_What you need to do_
Below is a block of records; please copy all of them exactly.

_Data provided_
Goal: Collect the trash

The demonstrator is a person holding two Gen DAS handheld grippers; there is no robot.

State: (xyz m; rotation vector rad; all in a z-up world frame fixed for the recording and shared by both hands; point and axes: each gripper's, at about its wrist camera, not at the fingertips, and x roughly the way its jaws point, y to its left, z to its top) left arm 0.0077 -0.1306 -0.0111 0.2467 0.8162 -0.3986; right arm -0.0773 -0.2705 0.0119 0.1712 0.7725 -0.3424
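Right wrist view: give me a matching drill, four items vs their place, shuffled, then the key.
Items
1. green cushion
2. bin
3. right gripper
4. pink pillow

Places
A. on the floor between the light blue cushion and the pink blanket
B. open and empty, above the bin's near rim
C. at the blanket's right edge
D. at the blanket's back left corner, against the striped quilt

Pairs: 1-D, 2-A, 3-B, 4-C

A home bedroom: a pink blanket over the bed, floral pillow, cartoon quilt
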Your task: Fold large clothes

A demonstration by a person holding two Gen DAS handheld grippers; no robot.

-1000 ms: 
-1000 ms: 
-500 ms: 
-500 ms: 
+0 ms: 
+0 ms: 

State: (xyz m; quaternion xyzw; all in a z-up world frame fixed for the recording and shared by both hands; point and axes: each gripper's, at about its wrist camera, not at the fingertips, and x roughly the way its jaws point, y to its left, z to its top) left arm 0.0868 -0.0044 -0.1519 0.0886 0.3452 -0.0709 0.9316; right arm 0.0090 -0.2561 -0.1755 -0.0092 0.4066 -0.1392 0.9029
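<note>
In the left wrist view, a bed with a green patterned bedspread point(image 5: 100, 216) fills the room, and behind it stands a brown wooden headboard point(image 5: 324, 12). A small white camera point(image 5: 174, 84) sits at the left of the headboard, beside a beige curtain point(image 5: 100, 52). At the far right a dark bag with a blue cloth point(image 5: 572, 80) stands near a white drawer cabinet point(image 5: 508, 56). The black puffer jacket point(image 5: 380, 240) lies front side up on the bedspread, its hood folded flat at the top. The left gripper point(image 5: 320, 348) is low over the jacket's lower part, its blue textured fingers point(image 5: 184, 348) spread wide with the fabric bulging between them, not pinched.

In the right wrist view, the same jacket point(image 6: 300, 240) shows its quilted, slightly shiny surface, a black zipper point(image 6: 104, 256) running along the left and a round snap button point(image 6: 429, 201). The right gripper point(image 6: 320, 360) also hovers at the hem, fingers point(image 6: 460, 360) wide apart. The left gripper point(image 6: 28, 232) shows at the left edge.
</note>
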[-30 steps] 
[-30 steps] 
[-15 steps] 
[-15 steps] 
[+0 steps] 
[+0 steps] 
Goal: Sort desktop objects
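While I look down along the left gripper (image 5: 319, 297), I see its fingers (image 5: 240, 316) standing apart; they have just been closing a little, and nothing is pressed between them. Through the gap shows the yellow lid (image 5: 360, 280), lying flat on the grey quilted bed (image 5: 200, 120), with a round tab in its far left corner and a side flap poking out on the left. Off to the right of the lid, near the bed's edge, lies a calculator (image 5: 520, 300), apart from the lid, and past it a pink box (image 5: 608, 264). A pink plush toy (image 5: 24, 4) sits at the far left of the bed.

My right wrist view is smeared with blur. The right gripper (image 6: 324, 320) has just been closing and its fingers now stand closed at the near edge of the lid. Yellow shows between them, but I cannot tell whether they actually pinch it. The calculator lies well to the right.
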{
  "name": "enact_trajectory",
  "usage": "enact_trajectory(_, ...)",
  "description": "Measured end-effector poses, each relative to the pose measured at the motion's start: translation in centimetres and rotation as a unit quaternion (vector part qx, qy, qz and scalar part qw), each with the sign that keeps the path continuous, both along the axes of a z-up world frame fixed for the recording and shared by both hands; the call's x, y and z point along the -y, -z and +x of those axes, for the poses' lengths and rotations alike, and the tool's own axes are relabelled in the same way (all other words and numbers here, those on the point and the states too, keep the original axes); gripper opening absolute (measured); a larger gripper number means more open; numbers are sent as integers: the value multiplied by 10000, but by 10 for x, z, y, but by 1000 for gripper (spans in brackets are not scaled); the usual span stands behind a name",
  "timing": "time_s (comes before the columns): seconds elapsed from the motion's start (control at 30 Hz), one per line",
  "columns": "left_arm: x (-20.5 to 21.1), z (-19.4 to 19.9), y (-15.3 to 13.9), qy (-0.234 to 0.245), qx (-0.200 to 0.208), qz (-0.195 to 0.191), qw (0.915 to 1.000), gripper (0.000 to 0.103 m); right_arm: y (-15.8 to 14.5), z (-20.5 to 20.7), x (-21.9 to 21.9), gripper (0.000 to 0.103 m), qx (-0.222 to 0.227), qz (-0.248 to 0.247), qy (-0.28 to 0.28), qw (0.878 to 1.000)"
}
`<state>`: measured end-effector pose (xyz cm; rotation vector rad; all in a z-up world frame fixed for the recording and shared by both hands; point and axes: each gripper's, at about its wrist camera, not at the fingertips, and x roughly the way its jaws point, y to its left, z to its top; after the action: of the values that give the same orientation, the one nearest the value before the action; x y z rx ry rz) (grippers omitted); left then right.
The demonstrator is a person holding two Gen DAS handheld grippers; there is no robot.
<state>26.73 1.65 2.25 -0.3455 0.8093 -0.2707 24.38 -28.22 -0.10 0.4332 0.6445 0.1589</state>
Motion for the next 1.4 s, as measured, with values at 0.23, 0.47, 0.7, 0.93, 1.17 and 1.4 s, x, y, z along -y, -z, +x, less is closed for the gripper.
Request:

_Solution for this exercise_
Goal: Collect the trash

The demonstrator is a person holding two Gen DAS handheld grippers; there is no robot.

State: (xyz m; rotation vector rad; all in a z-up world frame fixed for the recording and shared by both hands; point and axes: each gripper's, at about its wrist camera, not at the fingertips, and x roughly the way its jaws point, y to its left, z to its top) left arm 0.0077 -0.1306 -0.0111 0.2467 0.8162 -0.3986; right arm -0.0773 -0.2705 0.0119 0.1712 0.7725 -0.3424
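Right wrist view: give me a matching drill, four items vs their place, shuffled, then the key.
Items
1. green cushion
2. bin
3. right gripper
4. pink pillow

Places
A. on the floor between the light blue cushion and the pink blanket
B. open and empty, above the bin's near rim
C. at the blanket's right edge
D. at the blanket's back left corner, against the striped quilt

Pairs: 1-D, 2-A, 3-B, 4-C

A home bedroom: a pink blanket over the bed, floral pillow, cartoon quilt
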Your task: Fold large clothes

A demonstration by a person holding two Gen DAS handheld grippers; no robot.

-1000 ms: 
-1000 ms: 
-500 ms: 
-500 ms: 
+0 ms: 
+0 ms: 

State: (xyz m; quaternion xyzw; all in a z-up world frame fixed for the recording and shared by both hands; point and axes: each gripper's, at about its wrist camera, not at the fingertips, and x roughly the way its jaws point, y to its left, z to its top) left arm 0.0868 -0.0044 -0.1519 0.0886 0.3452 -0.0709 0.9316; right arm 0.0090 -0.2561 -0.1755 -0.0092 0.4066 -0.1392 0.9029
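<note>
In the left wrist view, a bed with a green patterned bedspread point(image 5: 100, 216) fills the room, and behind it stands a brown wooden headboard point(image 5: 324, 12). A small white camera point(image 5: 174, 84) sits at the left of the headboard, beside a beige curtain point(image 5: 100, 52). At the far right a dark bag with a blue cloth point(image 5: 572, 80) stands near a white drawer cabinet point(image 5: 508, 56). The black puffer jacket point(image 5: 380, 240) lies front side up on the bedspread, its hood folded flat at the top. The left gripper point(image 5: 320, 348) is low over the jacket's lower part, its blue textured fingers point(image 5: 184, 348) spread wide with the fabric bulging between them, not pinched.

In the right wrist view, the same jacket point(image 6: 300, 240) shows its quilted, slightly shiny surface, a black zipper point(image 6: 104, 256) running along the left and a round snap button point(image 6: 429, 201). The right gripper point(image 6: 320, 360) also hovers at the hem, fingers point(image 6: 460, 360) wide apart. The left gripper point(image 6: 28, 232) shows at the left edge.
</note>
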[-30 steps] 
[-30 steps] 
[-15 steps] 
[-15 steps] 
[+0 steps] 
[+0 steps] 
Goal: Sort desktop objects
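While I look down along the left gripper (image 5: 319, 297), I see its fingers (image 5: 240, 316) standing apart; they have just been closing a little, and nothing is pressed between them. Through the gap shows the yellow lid (image 5: 360, 280), lying flat on the grey quilted bed (image 5: 200, 120), with a round tab in its far left corner and a side flap poking out on the left. Off to the right of the lid, near the bed's edge, lies a calculator (image 5: 520, 300), apart from the lid, and past it a pink box (image 5: 608, 264). A pink plush toy (image 5: 24, 4) sits at the far left of the bed.

My right wrist view is smeared with blur. The right gripper (image 6: 324, 320) has just been closing and its fingers now stand closed at the near edge of the lid. Yellow shows between them, but I cannot tell whether they actually pinch it. The calculator lies well to the right.
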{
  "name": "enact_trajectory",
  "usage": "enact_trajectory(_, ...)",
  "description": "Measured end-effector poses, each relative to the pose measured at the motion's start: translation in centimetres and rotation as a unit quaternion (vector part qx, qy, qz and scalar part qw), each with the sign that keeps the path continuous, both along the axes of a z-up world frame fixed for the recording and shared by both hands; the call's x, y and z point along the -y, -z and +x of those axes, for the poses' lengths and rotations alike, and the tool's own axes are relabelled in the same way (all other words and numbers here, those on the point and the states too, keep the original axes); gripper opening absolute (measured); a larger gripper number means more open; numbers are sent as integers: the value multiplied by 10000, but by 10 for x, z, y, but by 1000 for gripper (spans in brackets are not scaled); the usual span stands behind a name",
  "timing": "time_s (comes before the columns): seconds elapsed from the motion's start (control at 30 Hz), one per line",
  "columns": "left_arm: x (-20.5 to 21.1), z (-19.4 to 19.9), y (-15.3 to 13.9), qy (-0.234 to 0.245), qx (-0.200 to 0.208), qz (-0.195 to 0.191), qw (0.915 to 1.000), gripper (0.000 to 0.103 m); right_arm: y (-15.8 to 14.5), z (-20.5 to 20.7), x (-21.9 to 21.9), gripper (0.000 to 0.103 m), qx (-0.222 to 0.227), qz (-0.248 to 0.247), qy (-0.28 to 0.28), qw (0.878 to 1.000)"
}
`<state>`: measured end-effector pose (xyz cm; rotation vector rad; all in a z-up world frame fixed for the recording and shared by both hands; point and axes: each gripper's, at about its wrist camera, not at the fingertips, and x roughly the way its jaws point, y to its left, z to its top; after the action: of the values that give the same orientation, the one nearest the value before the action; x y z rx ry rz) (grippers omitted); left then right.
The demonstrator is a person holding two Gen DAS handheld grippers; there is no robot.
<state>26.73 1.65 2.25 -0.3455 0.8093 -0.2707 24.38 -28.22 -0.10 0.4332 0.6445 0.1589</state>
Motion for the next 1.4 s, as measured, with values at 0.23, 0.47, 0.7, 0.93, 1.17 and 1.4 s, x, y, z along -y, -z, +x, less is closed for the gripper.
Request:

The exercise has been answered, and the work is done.